(SUPPLIED MATERIAL)

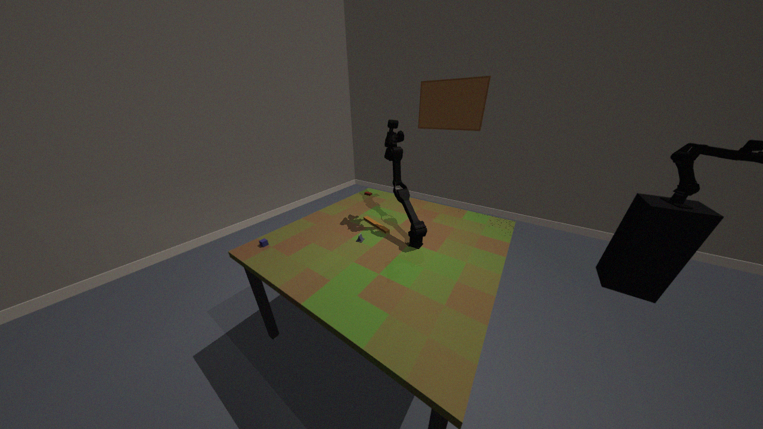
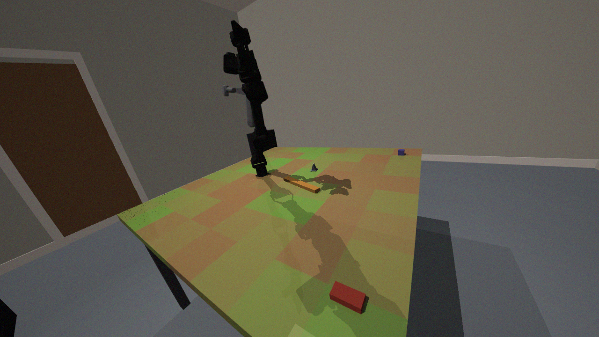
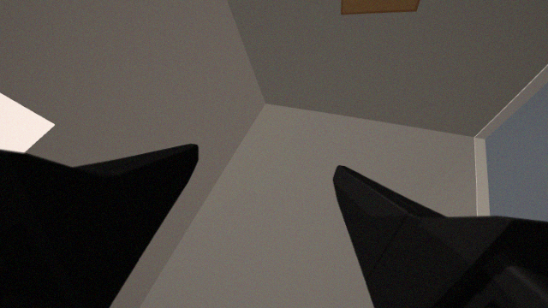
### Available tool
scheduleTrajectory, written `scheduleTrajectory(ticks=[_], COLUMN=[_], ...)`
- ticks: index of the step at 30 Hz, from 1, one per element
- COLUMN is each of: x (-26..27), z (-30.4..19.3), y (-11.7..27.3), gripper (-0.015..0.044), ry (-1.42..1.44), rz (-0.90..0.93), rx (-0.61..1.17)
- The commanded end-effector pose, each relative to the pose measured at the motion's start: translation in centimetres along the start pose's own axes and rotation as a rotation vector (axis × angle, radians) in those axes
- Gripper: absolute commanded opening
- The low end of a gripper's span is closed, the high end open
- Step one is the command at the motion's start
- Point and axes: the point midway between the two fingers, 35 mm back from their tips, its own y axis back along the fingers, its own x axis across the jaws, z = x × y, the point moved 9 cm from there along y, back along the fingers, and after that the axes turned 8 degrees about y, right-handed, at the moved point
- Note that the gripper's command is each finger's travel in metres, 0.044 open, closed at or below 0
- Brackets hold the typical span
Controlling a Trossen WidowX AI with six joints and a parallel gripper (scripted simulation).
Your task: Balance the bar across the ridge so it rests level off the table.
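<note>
An orange bar (image 1: 375, 223) (image 2: 302, 184) lies on the table (image 1: 341, 309) (image 2: 234, 268), near the arm's base. The ridge, a small dark grey wedge (image 1: 360, 238) (image 2: 314, 167), stands on the table beside the bar, apart from it, with nothing on it. My gripper (image 3: 268, 162) is open and empty, its two black fingers wide apart in the wrist view. The arm stands nearly upright, so the gripper is high above the table, bar and ridge. Only walls and ceiling show between the fingers.
A red block (image 1: 368, 193) (image 2: 347, 296) lies near one table edge. A small blue-purple cube (image 1: 263, 242) (image 2: 401, 152) sits near another corner. The arm's shadow falls across the table near the bar. A second arm on a black pedestal (image 1: 658, 248) stands off the table.
</note>
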Motion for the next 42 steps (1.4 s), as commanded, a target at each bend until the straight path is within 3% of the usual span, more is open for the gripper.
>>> scheduleTrajectory(ticks=[1, 4, 23, 42], x=[0.0, 0.7, 9.6, 19.5], z=[0.0, 0.5, 10.3, 16.3], y=[0.0, 0.3, 3.7, 11.8], gripper=[0.0374, 0.0315, 0.0315, 0.0315], ry=[-0.002, -0.028, -0.102, -0.089], rz=[0.003, 0.039, 0.383, 0.849], rx=[0.0, 0.003, -0.147, -0.244])
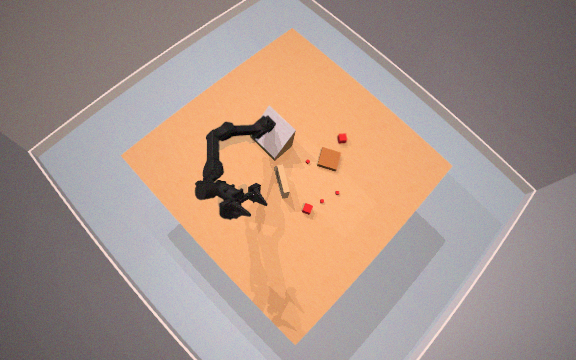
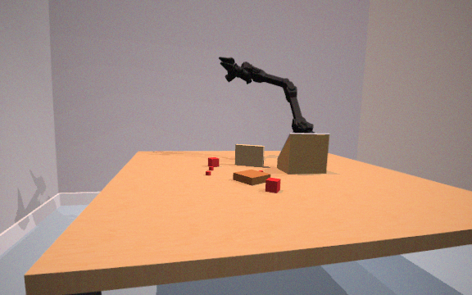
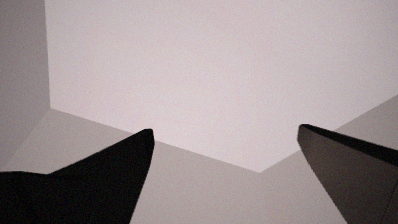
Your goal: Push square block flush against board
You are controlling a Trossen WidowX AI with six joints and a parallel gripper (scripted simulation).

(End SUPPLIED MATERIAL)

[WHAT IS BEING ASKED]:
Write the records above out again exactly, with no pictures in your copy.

[ANSWER SPACE]:
### Available tool
scheduleTrajectory, written `scheduleTrajectory(ticks=[_], COLUMN=[_], ...)`
- ticks: index of the step at 30 Hz, from 1, one per element
- COLUMN is each of: x (-26..27), z (-30.4..19.3), y (-11.7..27.3), gripper (-0.015..0.044), ry (-1.42..1.44), rz (-0.90..0.93), rx (-0.61..1.17)
- The commanded end-effector pose, each relative to the pose measured at the motion's start: translation in centimetres along the start pose's own axes and rotation as a rotation vector (axis × angle, radians) in those axes
- Gripper: absolute commanded opening
- The low end of a gripper's span is closed, the high end open
- Step one is the command at the motion's start
- Point and axes: the point midway between the two fingers, 35 mm back from their tips, its own y axis back along the fingers, its own x axis across the jaws, z = x × y, the point moved 9 cm from there along y, back along the fingers, and after that the axes turned 8 degrees about y, right-handed, at the moved point
- Note that the gripper's command is each finger's travel in metres, 0.044 open, closed at or below 0
- Brackets hold the typical span
Controlling a Trossen WidowX AI with six joints and a parallel gripper (scripted simulation).
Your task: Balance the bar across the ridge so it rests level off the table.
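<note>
An orange bar (image 1: 375, 223) (image 2: 302, 184) lies on the table (image 1: 341, 309) (image 2: 234, 268), near the arm's base. The ridge, a small dark grey wedge (image 1: 360, 238) (image 2: 314, 167), stands on the table beside the bar, apart from it, with nothing on it. My gripper (image 3: 268, 162) is open and empty, its two black fingers wide apart in the wrist view. The arm stands nearly upright, so the gripper is high above the table, bar and ridge. Only walls and ceiling show between the fingers.
A red block (image 1: 368, 193) (image 2: 347, 296) lies near one table edge. A small blue-purple cube (image 1: 263, 242) (image 2: 401, 152) sits near another corner. The arm's shadow falls across the table near the bar. A second arm on a black pedestal (image 1: 658, 248) stands off the table.
</note>
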Motion for the next 42 steps (1.4 s), as commanded, a target at each bend until the straight path is within 3% of the usual span, more is open for the gripper.
>>> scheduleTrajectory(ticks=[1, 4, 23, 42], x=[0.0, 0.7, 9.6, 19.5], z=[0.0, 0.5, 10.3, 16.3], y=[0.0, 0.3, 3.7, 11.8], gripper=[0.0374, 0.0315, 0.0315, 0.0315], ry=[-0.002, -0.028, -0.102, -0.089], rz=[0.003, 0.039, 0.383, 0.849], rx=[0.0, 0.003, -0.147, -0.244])
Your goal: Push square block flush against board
You are controlling a Trossen WidowX AI with six joints and a parallel gripper (scripted simulation).

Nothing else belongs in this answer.